Comments like these illustrate John Britton’s point about the vape debate. Before he retired, Britton was director of the U.K. Centre for Tobacco & Alcohol Studies at the University of Nottingham and has been highly influential in helping shape the U.K.’s approach to vaping. The U.K. has embraced e-cigarettes as a way to help smokers quit and this year announced a “world first” scheme to give smokers a vape starter kit along with behavioral support.

As he sees it, many organizations and individuals are not following the most up-to-date evidence and find themselves trapped in entrenched, outdated positions. 

“You sort of paint yourself into a corner where if you say, at the outset, ‘I don’t like the look of this, let’s ban it,’ and then gradually evidence comes along, say, that banning it might not be quite a good idea, you’ve either got to have the courage to say, actually, ‘I’ve got the call wrong’ and change your position. Or you just hunker down. And the WHO has taken that approach.”  
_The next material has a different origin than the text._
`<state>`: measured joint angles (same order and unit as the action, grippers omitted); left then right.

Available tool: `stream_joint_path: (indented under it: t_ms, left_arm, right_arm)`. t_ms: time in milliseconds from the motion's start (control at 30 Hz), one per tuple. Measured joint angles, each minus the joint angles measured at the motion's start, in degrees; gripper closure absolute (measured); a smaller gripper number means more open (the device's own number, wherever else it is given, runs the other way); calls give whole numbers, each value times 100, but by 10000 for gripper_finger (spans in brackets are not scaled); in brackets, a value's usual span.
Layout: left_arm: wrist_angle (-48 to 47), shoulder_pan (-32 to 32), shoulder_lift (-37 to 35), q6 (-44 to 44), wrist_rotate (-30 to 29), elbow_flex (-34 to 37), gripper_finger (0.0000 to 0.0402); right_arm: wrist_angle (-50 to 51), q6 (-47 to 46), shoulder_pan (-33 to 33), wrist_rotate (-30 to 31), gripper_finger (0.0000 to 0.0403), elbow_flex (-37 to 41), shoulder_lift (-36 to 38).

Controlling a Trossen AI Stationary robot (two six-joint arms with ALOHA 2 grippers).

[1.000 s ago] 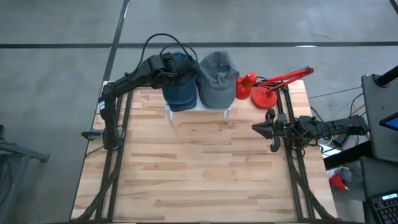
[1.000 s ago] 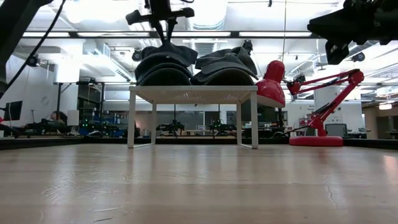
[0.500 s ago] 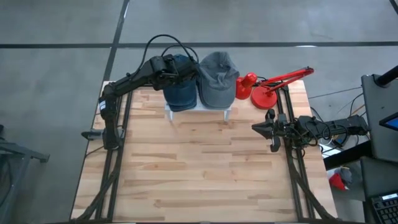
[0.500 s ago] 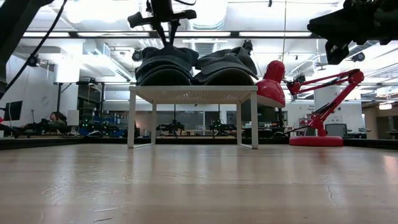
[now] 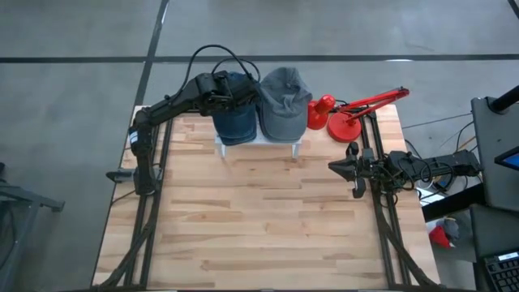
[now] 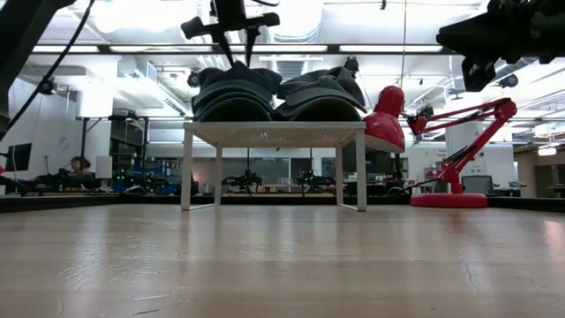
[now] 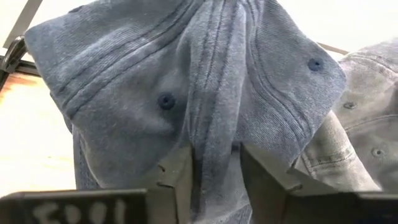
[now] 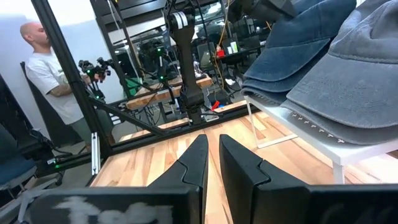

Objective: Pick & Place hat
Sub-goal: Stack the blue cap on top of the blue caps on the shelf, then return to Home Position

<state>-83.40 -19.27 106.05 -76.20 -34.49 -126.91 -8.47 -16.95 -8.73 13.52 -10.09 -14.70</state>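
Seen from above: a light wooden table (image 5: pixel 259 219) with a small white stand (image 5: pixel 258 143) at its far edge. On the stand, side by side and touching, a blue hat (image 5: pixel 233 113) to the left and a grey hat (image 5: pixel 284 104) to the right. Just beside the grey hat, a red desk lamp (image 5: pixel 349 113) near the table's far right corner.

Left gripper (image 5: pixel 225 91) reaching over the crown of the blue hat, poised right above it. Close up from the wrist: fingers (image 7: pixel 177 180) partly apart, a raised fold of the blue hat's fabric (image 7: pixel 214 118) lying in the gap between them, the cloth looking loose rather than pinched. Blue hat resting on the stand, not lifted.

Right gripper (image 5: pixel 339 168) waiting at the table's right edge, raised above the wood, well apart from both hats; fingers (image 8: pixel 198 163) close together with only a narrow slit between, holding nothing.

Beyond the table, a person (image 8: pixel 53 74) in a white shirt standing in the room.
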Motion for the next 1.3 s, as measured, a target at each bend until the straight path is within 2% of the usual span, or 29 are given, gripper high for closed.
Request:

There is still no data on the long-term effects of e-cigarettes | Paul Ellis/AFP via Getty Images

However, the WHO and people like Vestbo argue they are following the science — they’re just looking beyond the individual smoker and considering it from a whole of society approach. 

Hartmann-Boyce, who authored the Cochrane review, agrees that different perspectives can help explain the divide between the science that she produces and the policies on the ground. 

“For the most part, the decision [governments] are making is not ‘should this person who smokes be given an e-cigarette to help them quit smoking?’ They’re thinking: ‘Should we allow these to be sold in grocery stores?’” she said. 

And, of course, looming large over every discussion on vaping policy is Big Tobacco. It’s “almost the No. 1 biggest issue in some ways,” said Hartmann-Boyce.

To many on both sides of the argument, the tobacco industry’s embrace of e-cigarettes has clouded the policy debate. It’s not just the fact that the industry is producing vapes — although that’s enough to put many off the idea of promoting them. It’s that the industry’s involvement has made the products as appealing as possible, encouraging take-up by non-smokers, including kids — precisely the populations that everyone agrees should not use them.

Britton said Big Tobacco is “an immortal, reprehensible industry that makes a fortune by addicting children and killing them” but he said they won’t just hold up their hands and admit that. ”They’re going to carry on making their money out of it, however they can, for as long as they can.”

And while Vestbo comes down on a different side of the policy argument, he agrees that Big Tobacco’s involvement is unhelpful.

The tobacco industry is “so powerful, so dominant, they are using all the old tricks,” he said. “So, of course, if you are not against e-cigarettes, perhaps then you’ve been either bought or cheated by the tobacco industry … There’s this big monster in the background.”